Est-ce justifié d'appeler la 3-MMC la "nouvelle cocaïne" ?
On observe de plus en plus l’utilisation de l’appellation « nouvelle cocaïne » pour nommer la 3-MMC. Cette expression, employée principalement par les médias, contribue à populariser son image. Pourtant les 2 produits ne présentent pas les mêmes propriétés pharmacologiques, ne produisent pas les mêmes effets et ne concernent pas le même nombre de personnes. La cocaïne est un produit qui fait l’objet d’une diffusion constante depuis 15 ans.
En 2017, on dénombrait environ 600 000 usagers dans l’année, soit 1,6% de la population. Bien qu’on ne dispose pas de données de prévalence pour estimer le nombre de consommateurs de 3-MMC, on peut faire l’hypothèse qu’il est nettement inférieur. Depuis le début des années 2010, le dispositif TREND observe des consommations de 3-MMC dans des contextes très spécifiques. La substance est consommée par des hommes ayant des relations sexuelles avec des hommes dans des contextes qui mêlent sexualité de groupe et consommation de produits de synthèse, ce que l’on appelle communément le chemsex.

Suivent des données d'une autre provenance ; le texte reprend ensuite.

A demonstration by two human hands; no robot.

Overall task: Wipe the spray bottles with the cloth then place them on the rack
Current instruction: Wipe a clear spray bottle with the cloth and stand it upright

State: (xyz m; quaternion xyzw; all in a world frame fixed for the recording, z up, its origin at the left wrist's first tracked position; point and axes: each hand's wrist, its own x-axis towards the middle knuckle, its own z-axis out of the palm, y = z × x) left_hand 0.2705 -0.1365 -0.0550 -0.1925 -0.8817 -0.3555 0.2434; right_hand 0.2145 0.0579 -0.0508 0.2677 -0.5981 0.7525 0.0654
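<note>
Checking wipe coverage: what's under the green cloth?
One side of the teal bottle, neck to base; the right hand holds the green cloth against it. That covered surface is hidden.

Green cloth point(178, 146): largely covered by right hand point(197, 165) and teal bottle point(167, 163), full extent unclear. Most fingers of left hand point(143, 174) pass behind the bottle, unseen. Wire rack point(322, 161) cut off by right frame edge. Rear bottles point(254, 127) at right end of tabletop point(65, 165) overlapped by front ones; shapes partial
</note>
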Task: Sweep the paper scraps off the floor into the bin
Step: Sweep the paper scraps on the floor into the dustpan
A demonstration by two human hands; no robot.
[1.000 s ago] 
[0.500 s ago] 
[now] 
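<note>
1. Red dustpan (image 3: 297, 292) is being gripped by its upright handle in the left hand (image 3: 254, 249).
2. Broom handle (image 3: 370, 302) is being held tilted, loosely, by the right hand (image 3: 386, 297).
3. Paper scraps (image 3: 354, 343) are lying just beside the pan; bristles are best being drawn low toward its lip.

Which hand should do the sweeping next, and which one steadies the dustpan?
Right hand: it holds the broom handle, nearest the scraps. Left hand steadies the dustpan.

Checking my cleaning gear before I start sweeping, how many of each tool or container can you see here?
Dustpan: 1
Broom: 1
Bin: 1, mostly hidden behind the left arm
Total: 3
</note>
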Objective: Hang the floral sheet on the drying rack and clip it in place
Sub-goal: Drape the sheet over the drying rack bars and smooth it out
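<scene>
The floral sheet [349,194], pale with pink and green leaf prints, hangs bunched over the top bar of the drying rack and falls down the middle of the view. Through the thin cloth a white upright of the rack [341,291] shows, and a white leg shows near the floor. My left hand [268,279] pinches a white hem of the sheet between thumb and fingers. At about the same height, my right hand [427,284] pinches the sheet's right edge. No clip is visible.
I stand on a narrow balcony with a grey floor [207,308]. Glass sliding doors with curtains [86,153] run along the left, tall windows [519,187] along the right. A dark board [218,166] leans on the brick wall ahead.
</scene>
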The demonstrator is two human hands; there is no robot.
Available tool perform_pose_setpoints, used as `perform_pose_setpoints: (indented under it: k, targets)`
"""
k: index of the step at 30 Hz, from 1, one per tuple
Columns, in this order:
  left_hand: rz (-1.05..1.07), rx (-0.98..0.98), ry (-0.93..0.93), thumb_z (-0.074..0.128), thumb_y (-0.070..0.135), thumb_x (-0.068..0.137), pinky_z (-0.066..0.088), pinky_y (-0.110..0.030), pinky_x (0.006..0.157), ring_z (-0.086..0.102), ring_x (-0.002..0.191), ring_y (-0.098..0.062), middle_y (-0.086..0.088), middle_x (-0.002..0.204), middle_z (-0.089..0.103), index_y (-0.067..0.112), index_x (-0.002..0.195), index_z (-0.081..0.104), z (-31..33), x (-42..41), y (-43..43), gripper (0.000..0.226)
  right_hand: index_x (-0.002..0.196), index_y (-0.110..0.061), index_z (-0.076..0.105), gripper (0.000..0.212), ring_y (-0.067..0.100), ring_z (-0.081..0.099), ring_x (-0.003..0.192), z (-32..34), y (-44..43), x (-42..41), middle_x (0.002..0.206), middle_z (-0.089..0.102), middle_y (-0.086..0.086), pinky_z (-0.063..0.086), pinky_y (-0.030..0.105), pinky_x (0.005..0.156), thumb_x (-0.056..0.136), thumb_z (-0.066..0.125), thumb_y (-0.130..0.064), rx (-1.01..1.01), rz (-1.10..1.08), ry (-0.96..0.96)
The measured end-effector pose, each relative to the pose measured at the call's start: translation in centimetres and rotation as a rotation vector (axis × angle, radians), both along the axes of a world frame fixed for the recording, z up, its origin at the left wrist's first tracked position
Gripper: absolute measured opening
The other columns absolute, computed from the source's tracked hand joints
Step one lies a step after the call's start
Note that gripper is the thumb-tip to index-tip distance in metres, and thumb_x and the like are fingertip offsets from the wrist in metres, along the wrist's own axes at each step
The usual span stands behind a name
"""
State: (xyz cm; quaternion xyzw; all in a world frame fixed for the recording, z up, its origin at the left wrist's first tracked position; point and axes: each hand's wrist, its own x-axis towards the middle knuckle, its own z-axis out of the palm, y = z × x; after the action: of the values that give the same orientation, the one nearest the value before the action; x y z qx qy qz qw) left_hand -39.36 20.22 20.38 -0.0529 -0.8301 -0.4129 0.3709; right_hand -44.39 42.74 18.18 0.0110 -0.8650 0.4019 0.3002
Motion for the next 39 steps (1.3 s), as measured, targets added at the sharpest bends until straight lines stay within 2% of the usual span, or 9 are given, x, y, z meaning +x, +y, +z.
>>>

Depuis 2017 environ, on voit que la 3-MMC est de plus en plus fréquemment consommée en dehors de ces contextes dans des événements festifs moins spécifiques, par exemple des boites de nuit, des festivals, des concerts, en free party ou en soirées privées et par des publics plus larges qui fréquentent ces soirées, des hommes, des femmes, gays ou hétérosexuels qui vont consommer occasionnellement différents produits psychostimulants.
Ces consommateurs qui apprécient les effets de la 3-MMC les décrivent comme étant une combinaison entre ceux de la cocaïne, de la MDMA et des amphétamines. Et le coût de la 3-MMC est bien inférieur à celui de la cocaïne, entre 30 et 40€, contre 50-70€ pour le prix du gramme de cocaïne.
Quels sont les profils de toxicité de la cocaïne et de la 3-MMC ?
Effectivement la cocaïne et la 3-MMC ont toutes les deux des propriétés stimulantes mais la 3-MMC a un profil de toxicité un peu différent de par sa ressemblance avec les amphétamines. On observe des effets indésirables comme l’augmentation de la pression artérielle ou de la fréquence cardiaque mais aussi au niveau du cerveau avec des états psychotiques comme la paranoïa et les hallucinations, de l’anxiété ou des insomnies importantes.
Il y aussi des risques liés à la voie d’administration, si la 3-MMC est injectée ou sniffée, avec des risques infectieux ou la survenue de lésions. La 3-MMC présente de nombreuses interactions avec d’autres produits notamment avec les stimulants ou les antidépresseurs. Comme d’autres stimulants, telle que la MDMA, on peut s’attendre à un effet de descente désagréable occasionnant des états de fatigue intense et d’irritabilité.